Au regard de cette analyse, nous sommes plus à même de comprendre le positionnement diamétralement opposé du Dr Mukwege. En face de ces constats, il nous semble primordial d’encourager la population congolaise, qu’elle soit locale ou diasporique, à exiger un positionnement clair de la part de la présidence congolaise en faveur d’un travail des mémoires. Ce dernier est crucial pour faciliter le processus de réconciliation. De fait, le travail des mémoires, aussi appelé « la mémoire avec l’autre », invite la prise en compte d’une pluralité des points de vue.
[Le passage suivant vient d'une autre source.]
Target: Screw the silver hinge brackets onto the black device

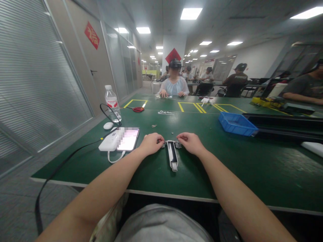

Dans cette approche, au travers d’initiatives pour montrer la volonté de prendre en compte le vécu de l’autre, de reconnaitre un passé de souffrances communes, les anciens ennemis entreprennent une relecture de leur passé qui les rapprochent afin de restaurer une confiance mutuelle en prévenant l’apparition de mémoires antagonistes. Sur base de l’idée qu’un avenir commun est non seulement désirable, mais aussi possible, ce mode de gestion du passé cherche à agir sur les perceptions du passé pour relativiser l’animosité et la rancœur engendrée. Ainsi, le sens des événements est retravaillé en vue d’ouvrir des zones de coopération et d’écrire un récit commun. Pourtant, cette démarche n’est absolument pas la panacée. Elle se fonde sur des ambitions élevées et complexes à atteindre tout en restant réalistes, car elle admet que le fait de reconnaitre l’expérience de l’autre ne requiert pas d’y adhérer totalement. En ce sens, elle reconnait que certains désaccords peuvent en effet persister. Le travail des mémoires tente donc de favoriser la reconstruction des liens qui ont été rompus entre les parties en présence et de contribuer à leur rapprochement de manière durable. En d’autres termes, il s’agit de trouver un langage commun sur le passé, afin de « faire la paix avec le passé ».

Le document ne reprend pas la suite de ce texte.